## EXERCISE DATA:
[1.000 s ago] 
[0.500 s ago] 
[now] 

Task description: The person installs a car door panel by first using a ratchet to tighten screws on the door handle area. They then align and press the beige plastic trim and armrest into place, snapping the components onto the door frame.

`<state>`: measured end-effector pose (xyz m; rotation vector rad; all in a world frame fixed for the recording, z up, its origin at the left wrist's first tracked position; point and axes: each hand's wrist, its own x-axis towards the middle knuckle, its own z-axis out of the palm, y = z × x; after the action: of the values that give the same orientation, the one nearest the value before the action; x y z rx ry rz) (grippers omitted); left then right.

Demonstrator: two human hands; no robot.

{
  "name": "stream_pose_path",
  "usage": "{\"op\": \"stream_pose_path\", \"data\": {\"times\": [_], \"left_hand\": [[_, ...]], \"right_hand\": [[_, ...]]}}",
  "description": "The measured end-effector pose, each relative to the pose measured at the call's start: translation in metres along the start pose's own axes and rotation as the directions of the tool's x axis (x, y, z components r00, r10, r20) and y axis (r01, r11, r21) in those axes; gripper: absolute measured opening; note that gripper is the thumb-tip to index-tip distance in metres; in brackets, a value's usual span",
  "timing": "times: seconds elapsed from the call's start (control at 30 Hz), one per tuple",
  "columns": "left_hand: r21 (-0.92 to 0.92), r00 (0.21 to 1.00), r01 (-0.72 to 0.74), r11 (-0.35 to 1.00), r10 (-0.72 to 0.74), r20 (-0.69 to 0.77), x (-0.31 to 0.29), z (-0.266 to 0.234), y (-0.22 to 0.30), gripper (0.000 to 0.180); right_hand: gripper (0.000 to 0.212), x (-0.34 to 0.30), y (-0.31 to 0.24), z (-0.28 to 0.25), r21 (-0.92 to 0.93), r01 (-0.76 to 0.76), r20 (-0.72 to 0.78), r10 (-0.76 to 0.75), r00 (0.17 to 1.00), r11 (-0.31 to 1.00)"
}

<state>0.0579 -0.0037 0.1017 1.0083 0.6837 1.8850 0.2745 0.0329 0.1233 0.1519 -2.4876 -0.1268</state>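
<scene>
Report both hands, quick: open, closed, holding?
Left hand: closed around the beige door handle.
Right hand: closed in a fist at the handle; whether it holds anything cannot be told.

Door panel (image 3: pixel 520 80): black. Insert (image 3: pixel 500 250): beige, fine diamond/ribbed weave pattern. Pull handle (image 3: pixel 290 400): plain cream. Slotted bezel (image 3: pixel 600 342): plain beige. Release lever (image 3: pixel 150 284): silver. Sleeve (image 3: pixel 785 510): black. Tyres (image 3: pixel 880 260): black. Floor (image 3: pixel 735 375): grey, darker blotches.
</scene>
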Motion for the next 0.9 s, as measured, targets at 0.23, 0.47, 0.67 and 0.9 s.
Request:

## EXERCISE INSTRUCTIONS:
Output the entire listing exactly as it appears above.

## EXPECTED ANSWER:
[1.000 s ago] 
[0.500 s ago] 
[now] 

Task description: The person installs a car door panel by first using a ratchet to tighten screws on the door handle area. They then align and press the beige plastic trim and armrest into place, snapping the components onto the door frame.

`<state>`: measured end-effector pose (xyz m; rotation vector rad; all in a world frame fixed for the recording, z up, its origin at the left wrist's first tracked position; point and axes: each hand's wrist, its own x-axis towards the middle knuckle, its own z-axis out of the palm, y = z × x; after the action: of the values that give the same orientation, the one nearest the value before the action; x y z rx ry rz) (grippers omitted); left then right.

Demonstrator: two human hands; no robot.

{
  "name": "stream_pose_path",
  "usage": "{\"op\": \"stream_pose_path\", \"data\": {\"times\": [_], \"left_hand\": [[_, ...]], \"right_hand\": [[_, ...]]}}",
  "description": "The measured end-effector pose, each relative to the pose measured at the call's start: translation in metres along the start pose's own axes and rotation as the directions of the tool's x axis (x, y, z components r00, r10, r20) and y axis (r01, r11, r21) in those axes; gripper: absolute measured opening; note that gripper is the thumb-tip to index-tip distance in metres; in brackets, a value's usual span",
  "timing": "times: seconds elapsed from the call's start (control at 30 Hz), one per tuple",
  "columns": "left_hand: r21 (-0.92 to 0.92), r00 (0.21 to 1.00), r01 (-0.72 to 0.74), r11 (-0.35 to 1.00), r10 (-0.72 to 0.74), r20 (-0.69 to 0.77), x (-0.31 to 0.29), z (-0.266 to 0.234), y (-0.22 to 0.30), gripper (0.000 to 0.180); right_hand: gripper (0.000 to 0.212), x (-0.34 to 0.30), y (-0.31 to 0.24), z (-0.28 to 0.25), r21 (-0.92 to 0.93), r01 (-0.76 to 0.76), r20 (-0.72 to 0.78), r10 (-0.76 to 0.75), r00 (0.17 to 1.00), r11 (-0.31 to 1.00)"
}

<state>0.0579 -0.0037 0.1017 1.0083 0.6837 1.8850 0.2745 0.0329 0.1233 0.1519 -2.4876 -0.1268</state>
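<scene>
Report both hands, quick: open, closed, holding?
Left hand: closed around the beige door handle.
Right hand: closed in a fist at the handle; whether it holds anything cannot be told.

Door panel (image 3: pixel 520 80): black. Insert (image 3: pixel 500 250): beige, fine diamond/ribbed weave pattern. Pull handle (image 3: pixel 290 400): plain cream. Slotted bezel (image 3: pixel 600 342): plain beige. Release lever (image 3: pixel 150 284): silver. Sleeve (image 3: pixel 785 510): black. Tyres (image 3: pixel 880 260): black. Floor (image 3: pixel 735 375): grey, darker blotches.
</scene>
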Motion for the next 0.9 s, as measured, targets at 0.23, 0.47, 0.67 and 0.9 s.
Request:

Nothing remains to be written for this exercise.